Desde las primeras horas del día, los afiliados que querían presentar su solicitud de fondos de reserva llegaron ayer a la matriz del Instituto Ecuatoriano de Seguridad Social (IESS), en el centro de la capital.
A las 08h00, la Policía ayudó a formar la fila, que –bajo el sol y el calor que conforme avanzó la mañana se hicieron más fuertes– se extendió desde el tercer piso del edificio, donde estaban las oficinas de atención, por los pasillos del edificio y llegó hasta dos cuadras rodeando la manzana.
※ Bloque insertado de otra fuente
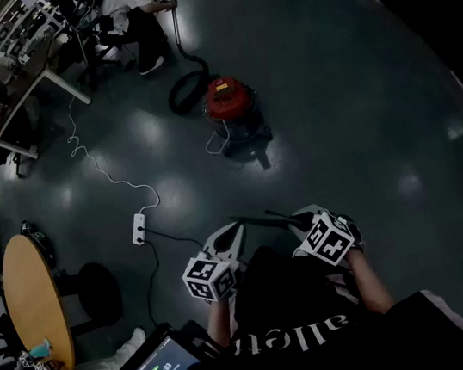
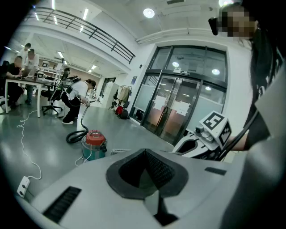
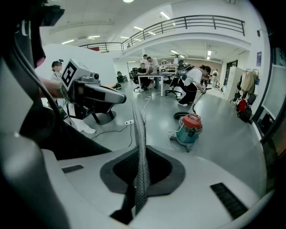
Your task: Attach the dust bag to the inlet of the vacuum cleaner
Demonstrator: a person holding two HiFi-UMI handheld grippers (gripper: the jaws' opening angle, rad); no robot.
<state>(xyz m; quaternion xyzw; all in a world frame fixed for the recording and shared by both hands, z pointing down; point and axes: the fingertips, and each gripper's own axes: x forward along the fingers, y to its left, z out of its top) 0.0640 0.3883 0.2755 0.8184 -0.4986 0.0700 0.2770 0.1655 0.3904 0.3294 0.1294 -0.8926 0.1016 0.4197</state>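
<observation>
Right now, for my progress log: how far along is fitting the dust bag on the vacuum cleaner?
Done: nothing; the vacuum cleaner stands well away across the floor, and no dust bag shows in any view. In hand: nothing; the left gripper and right gripper are both shut and empty. Left: getting the bag, reaching the vacuum cleaner and fitting the bag to its inlet.

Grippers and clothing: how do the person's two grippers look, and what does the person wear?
The left gripper and right gripper have white shells, dark textured jaws, and a white cube with black square markers each. The person wears a black top with white lettering.
</observation>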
La atención, sin embargo, fue rápida. Poco a poco, la fila se hacía más pequeña.
A las 13h00, la espera fue dentro del edificio del IESS. En el tercer piso, 10 asistentes en sus respectivas terminales informáticas comunicaban a las personas sobre lo que tenían que hacer, especialmente, la entrega de solicitudes de retiro. Otros, que ya habían pasado por ese trámite, se acercaron directamente a retirar sus cheques en un edificio del Seguro que está al frente de la matriz.
Allí, desde temprano, hubo muchas personas que hicieron columna, pero los empleados del IESS los atendieron de forma rápida. Algunas diligencias más específicas, como el reclamo por cheques mal llenados o con fallas, deberán ser canalizadas mañana.